If we recall our before point cloud:

screen-shot-2016-10-15-at-3-15-44-pm

screen-shot-2016-10-15-at-4-38-53-pm

Now we have filtered out most buildings:

screen-shot-2016-10-15-at-4-36-15-pm

screen-shot-2016-10-15-at-4-36-31-pm

In order to do this filtering in PDAL, we do two things. First we create a json file that defines the filter:

{
  "pipeline":[
    "/data/2015-05-20_tandale_merged_densified_point_cloud_part_1.las",
    {
      "type":"filters.attribute",
      "dimension":"Classification",
      "datasource":"/data/salaam-buff-diff-split.shp",
      "layer":"salaam-buff-diff-split",
      "column":"id"
    },
    {
      "type":"filters.range",
      "limits":"Classification[1:1]"
    },
    "/data/2015-05-20_tandale_merged_densified_point_cloud_part_1_nobuild_buff.las"
  ]
}

Then we use these json definitions to apply the filter:

nohup sudo docker run -v /home/gisuser/docker/:/data pdal/pdal:1.3 pdal pipeline /data/shape-clip.json

Problems continue

This looks pretty good, but as we interrogate the data, we can see the artifacts of trees and some buildings still linger in the dataset.

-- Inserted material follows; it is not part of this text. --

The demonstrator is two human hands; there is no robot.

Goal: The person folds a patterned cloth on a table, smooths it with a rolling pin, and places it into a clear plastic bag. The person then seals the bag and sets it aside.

screen-shot-2016-10-15-at-4-37-38-pm

screen-shot-2016-10-15-at-4-38-03-pm

 

Enter the Progressive Morphological Filter

It is possible to use the shape of the surface model to filter out buildings and trees. To do so, we start with the assumption that the buildings and vegetation shapes distinctive from the shape of the underlying ground. We have already used the hard work of the OpenStreetMap community to filter most of the buildings, but we still have some buildings and plenty of trees. PDAL has another great tutorial for applying this filter which we’ll leverage.

Again we need a JSON file to define our filter:

{
  "pipeline": {
    "name": "Progressive Morphological Filter with Outlier Removal",
    "version": 1.0,
    "filters": [{
        "name": "StatisticalOutlierRemoval",
        "setMeanK": 8,
        "setStddevMulThresh": 3.0
      }, {
        "name": "ProgressiveMorphologicalFilter",
        "setCellSize": 1.5
    }]
  }
}

And then use that filter to remove all the morphology and statistical outliers we don’t want:

nohup sudo docker run -v /home/gisuser/docker/:/data pdal/pdal:1.3 pdal pcl -i /data/2015-05-20_tandale_merged_densified_point_cloud_part_1_nobuild_buff.las -o /data/nobuild_filtered2.las -p /data/sor-pmf.json

This command will remove our colorization for the points, so we’ll see the colorization according to height only:

screen-shot-2016-10-15-at-4-53-55-pm

screen-shot-2016-10-15-at-4-54-49-pm

 

What remains is to interpolate this into digital terrain model. That is a project for another day.

One Response to “Finding peace, finding ground: Drone flights for hydrologic modeling”

  1. adamdsteer said

    Awesome work! Would filters.range and writers.gdal in your final pipeline add the last piece – a rasterised DTM from ground-classified points?